Among the fruits with more vitamin C, not all are exotic and tropical. An example of this is black currants, which provide about 181 milligrams for each 100-gram serving of fruit. These can be eaten alone, in a salad, or can be added as an ingredient to make cakes, pastries or puddings, for example.

Parsley

This herb that is normally used in small amounts as a spice or condiment has a large amount of vitamin C, around 133 milligrams per 100 grams of it. This is not usually consumed in high doses, rather it is used a little in certain meals, but it should be taken into account to add it more assiduously to some preparations and thus improve its contribution in the said nutrient.

Komatsuna

This vegetable is also known as Japanese spinach and is widely used in the typical dishes of the Japanese country and other neighboring nations. For example, it is used in the famous ramen. This has a high contribution of vitamin C, around 130 milligrams in a 100-gram serving, and is also a great source of calcium.

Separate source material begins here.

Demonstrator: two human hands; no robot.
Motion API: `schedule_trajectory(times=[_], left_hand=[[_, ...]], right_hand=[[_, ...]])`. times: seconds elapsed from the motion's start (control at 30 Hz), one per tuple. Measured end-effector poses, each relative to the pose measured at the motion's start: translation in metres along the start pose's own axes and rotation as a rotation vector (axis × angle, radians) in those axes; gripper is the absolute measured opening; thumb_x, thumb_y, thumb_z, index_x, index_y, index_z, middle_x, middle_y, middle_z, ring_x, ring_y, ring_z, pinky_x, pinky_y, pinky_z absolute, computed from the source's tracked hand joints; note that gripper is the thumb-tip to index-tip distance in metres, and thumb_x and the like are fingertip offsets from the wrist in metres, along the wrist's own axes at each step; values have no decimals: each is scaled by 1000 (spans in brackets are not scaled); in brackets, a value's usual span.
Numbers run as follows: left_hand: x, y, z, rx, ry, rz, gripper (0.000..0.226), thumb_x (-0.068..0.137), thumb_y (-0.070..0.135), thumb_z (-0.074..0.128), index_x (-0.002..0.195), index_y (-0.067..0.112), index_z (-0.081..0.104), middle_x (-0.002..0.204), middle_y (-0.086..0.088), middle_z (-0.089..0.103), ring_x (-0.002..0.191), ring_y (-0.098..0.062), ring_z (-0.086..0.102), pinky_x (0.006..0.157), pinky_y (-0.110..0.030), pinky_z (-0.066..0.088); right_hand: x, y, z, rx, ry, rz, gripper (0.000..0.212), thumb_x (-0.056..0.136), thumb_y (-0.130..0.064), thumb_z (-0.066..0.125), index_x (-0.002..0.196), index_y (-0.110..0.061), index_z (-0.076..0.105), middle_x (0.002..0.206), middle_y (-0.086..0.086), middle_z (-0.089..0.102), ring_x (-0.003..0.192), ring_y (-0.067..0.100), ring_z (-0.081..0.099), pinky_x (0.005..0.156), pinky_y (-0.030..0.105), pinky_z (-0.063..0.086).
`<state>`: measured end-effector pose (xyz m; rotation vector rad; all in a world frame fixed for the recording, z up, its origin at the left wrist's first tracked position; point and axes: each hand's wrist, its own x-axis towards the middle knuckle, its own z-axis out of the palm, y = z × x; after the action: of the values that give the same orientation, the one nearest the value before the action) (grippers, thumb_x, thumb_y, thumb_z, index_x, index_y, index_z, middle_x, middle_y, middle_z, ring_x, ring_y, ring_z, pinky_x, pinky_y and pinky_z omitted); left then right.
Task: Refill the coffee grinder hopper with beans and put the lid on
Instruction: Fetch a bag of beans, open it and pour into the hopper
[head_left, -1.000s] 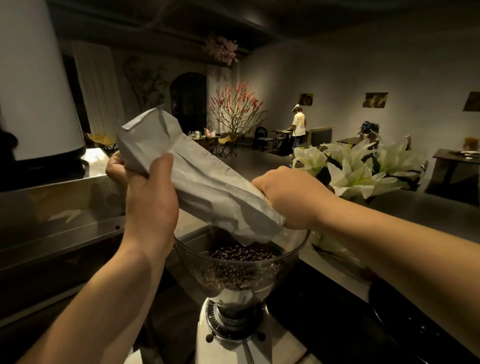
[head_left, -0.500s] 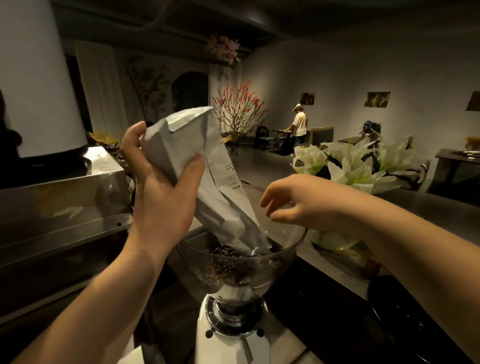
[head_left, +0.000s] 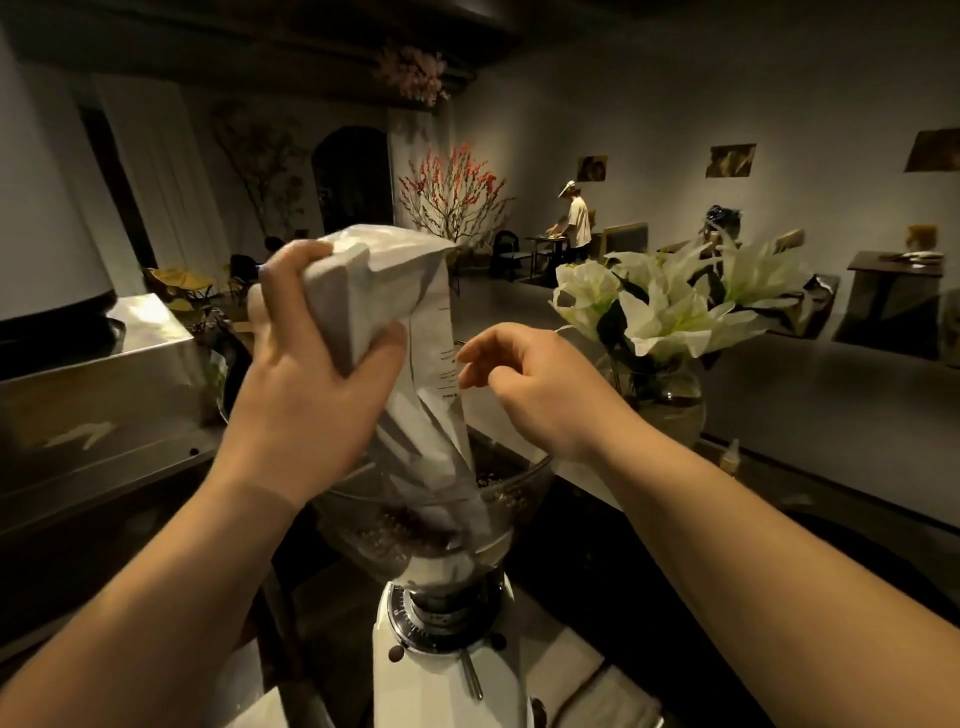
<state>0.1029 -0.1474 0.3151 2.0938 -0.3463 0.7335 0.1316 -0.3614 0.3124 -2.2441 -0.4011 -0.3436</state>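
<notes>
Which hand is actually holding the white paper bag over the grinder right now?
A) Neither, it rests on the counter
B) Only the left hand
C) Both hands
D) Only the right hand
B: the left hand wraps the upturned white bag whose mouth dips into the hopper, while the right hand hovers beside it with fingers open, not gripping.
</notes>
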Motion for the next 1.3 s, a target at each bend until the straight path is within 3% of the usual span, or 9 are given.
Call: schedule_trajectory(times=[0.1, 0.33, 0.47, 0.53, 0.63, 0.87, 0.93, 1.17, 1.3], left_hand=[[0, 3, 1, 29, -49, 14, 65, 95, 44, 68, 144, 47, 25, 150, -1, 40, 106, -27, 68, 72, -40, 68], [-1, 0, 1, 27, 23, 41, 64, 96, 39, 69, 143, 43, 26, 152, -3, 42, 108, -32, 69, 75, -45, 66], [-2, -3, 2, 43, 32, 55, 67, 97, 38, 70, 145, 45, 24, 155, -4, 42, 111, -31, 68, 73, -36, 65], [-2, -1, 3, 64, -23, 56, 68, 98, 39, 71, 147, 46, 23, 156, -3, 42, 110, -28, 69, 67, -24, 64], [-1, -2, 1, 50, 16, 49, 67, 98, 38, 71, 148, 43, 26, 154, -3, 46, 113, -31, 69, 75, -39, 68], [-1, 3, 1, 63, -34, 63, 71, 95, 41, 71, 150, 46, 26, 150, -5, 52, 114, -31, 70, 78, -40, 68], [-2, 2, 1, 31, 40, 56, 71, 96, 38, 72, 150, 45, 27, 151, -3, 51, 117, -32, 68, 82, -46, 68], [-3, 2, 2, -10, 37, 74, 72, 98, 38, 73, 155, 41, 29, 144, 1, 54, 110, -17, 68, 75, -34, 66], [-6, 4, 2, -64, 122, 89, 67, 100, 36, 70, 155, 37, 32, 130, 17, 54, 105, -2, 65, 71, -24, 62]], right_hand=[[1, 4, 1, 17, 17, -15, 32, 97, -10, 51, 113, -27, 73, 105, -11, 79, 104, 13, 72, 97, 45, 60], [3, 5, 0, 17, -30, 2, 32, 100, -12, 51, 118, -26, 73, 107, -12, 78, 102, 10, 70, 95, 41, 59], [4, 6, 0, 32, -18, 5, 30, 100, -13, 51, 113, -28, 74, 105, -12, 79, 96, 8, 69, 89, 39, 58], [4, 8, 1, 24, -15, -11, 29, 98, -16, 51, 111, -29, 74, 105, -13, 79, 100, 9, 70, 90, 39, 58], [4, 7, 1, 32, -19, -4, 29, 99, -14, 51, 112, -27, 75, 104, -13, 79, 101, 10, 71, 90, 37, 58], [6, 11, 1, 14, -15, -21, 28, 100, -16, 52, 108, -28, 75, 103, -13, 79, 100, 11, 73, 86, 35, 57], [6, 10, 2, 33, -19, -2, 28, 101, -14, 51, 108, -28, 75, 102, -13, 79, 94, 10, 72, 81, 33, 57], [7, 10, 2, 22, -5, -11, 30, 98, -12, 52, 105, -28, 76, 98, -14, 80, 88, 5, 73, 83, 36, 60], [6, 10, 3, 33, -8, -4, 32, 100, -9, 50, 108, -26, 76, 101, -13, 80, 76, -5, 68, 73, 29, 55]])
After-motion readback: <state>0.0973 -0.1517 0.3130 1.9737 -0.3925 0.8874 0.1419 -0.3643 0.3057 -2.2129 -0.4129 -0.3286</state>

Citrus: orange, grapefruit and lemon

When it comes to taking vitamin C, citrus fruits such as orange, grapefruit and lemon always come to mind. Very interesting sources of this nutrient that exceed the contribution of 100 milligrams per serving, which makes them a useful and recurring food for this purpose, although they are not, as has been shown, the ones with the most content of it.

Kale

This type of cabbage, which can be used in salads, soups, creams and even smoothies, provides us with about 120 milligrams of vitamin C if we consume 100 grams of it.

In addition to those mentioned here, there are many other foods that exceed 90 milligrams of vitamin C in a 100-gram serving, in order to meet the recommended daily intake. 

For example, these include strawberries (97.6 mg), kiwis (92.7 mg) or broccoli (89 mg), which are very common and easy to find.

The information has been extracted from MyFoodData.com, a database documented from the US Agricultural Research Service Nutrition Data Release 28 of the United States.